Locate each line below that includes "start" and reproduce it.

- **Data shown**:
>>>>>

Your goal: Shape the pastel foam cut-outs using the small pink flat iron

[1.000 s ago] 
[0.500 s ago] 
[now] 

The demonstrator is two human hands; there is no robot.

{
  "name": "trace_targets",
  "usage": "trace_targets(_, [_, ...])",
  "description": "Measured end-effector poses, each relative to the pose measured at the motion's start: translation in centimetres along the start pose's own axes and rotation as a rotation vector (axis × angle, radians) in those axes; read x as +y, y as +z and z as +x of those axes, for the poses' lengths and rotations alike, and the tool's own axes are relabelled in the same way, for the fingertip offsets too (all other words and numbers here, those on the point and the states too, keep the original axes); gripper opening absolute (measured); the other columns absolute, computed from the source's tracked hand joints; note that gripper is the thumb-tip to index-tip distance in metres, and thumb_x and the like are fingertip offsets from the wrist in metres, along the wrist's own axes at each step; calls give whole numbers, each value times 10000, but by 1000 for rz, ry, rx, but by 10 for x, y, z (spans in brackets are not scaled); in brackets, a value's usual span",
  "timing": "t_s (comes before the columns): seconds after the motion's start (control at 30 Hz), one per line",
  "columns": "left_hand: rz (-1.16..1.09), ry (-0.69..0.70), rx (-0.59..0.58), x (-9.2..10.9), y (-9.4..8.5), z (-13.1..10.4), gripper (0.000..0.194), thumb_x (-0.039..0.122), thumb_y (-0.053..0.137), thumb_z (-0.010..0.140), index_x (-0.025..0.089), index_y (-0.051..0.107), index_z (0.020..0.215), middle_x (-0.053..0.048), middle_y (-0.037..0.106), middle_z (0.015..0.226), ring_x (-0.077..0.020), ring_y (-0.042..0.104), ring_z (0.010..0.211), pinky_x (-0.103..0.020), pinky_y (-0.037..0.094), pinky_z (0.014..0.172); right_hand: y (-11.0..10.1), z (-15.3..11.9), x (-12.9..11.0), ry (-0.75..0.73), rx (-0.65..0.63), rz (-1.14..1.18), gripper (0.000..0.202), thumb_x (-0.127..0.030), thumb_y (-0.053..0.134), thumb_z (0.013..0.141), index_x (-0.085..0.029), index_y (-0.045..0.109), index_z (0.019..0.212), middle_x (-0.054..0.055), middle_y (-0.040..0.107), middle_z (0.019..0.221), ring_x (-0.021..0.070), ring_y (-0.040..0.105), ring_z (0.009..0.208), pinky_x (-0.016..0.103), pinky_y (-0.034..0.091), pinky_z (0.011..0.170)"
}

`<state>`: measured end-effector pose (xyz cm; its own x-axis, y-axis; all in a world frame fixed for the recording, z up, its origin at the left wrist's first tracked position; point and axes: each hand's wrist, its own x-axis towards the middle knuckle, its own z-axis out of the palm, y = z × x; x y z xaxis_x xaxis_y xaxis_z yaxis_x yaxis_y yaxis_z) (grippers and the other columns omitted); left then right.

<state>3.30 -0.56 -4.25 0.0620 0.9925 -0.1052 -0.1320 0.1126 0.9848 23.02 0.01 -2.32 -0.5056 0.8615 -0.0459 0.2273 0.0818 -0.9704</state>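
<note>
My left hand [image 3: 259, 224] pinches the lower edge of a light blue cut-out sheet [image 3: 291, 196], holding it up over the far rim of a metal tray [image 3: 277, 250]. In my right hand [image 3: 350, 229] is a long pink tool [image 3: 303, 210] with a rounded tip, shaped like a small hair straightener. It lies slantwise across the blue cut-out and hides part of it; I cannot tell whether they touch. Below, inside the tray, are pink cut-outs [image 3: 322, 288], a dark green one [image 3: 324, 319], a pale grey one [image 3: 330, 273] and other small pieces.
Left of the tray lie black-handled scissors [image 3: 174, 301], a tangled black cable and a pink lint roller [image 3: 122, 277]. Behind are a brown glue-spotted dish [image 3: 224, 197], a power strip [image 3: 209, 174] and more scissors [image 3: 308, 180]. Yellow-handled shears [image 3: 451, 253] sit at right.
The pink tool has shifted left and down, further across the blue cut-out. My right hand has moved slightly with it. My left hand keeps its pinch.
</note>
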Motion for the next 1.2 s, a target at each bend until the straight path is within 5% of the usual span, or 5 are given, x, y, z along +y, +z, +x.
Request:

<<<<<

- **Task answer**:
  "description": "Measured end-effector poses, each relative to the pose measured at the motion's start: translation in centimetres along the start pose's own axes and rotation as a rotation vector (axis × angle, radians) in those axes; read x as +y, y as +z and z as +x of those axes, for the poses' lengths and rotations alike, and the tool's own axes are relabelled in the same way, for the fingertip offsets too (all other words and numbers here, those on the point and the states too, keep the original axes); gripper opening absolute (measured); the other columns absolute, computed from the source's tracked hand joints; note that gripper is the thumb-tip to index-tip distance in metres, and thumb_x and the like are fingertip offsets from the wrist in metres, along the wrist's own axes at each step; calls give whole numbers, each value times 10000, but by 1000 for rz, ry, rx, but by 10 for x, y, z (spans in brackets are not scaled); in brackets, a value's usual span",
  "timing": "t_s (comes before the columns): seconds after the motion's start (control at 30 Hz), one per line",

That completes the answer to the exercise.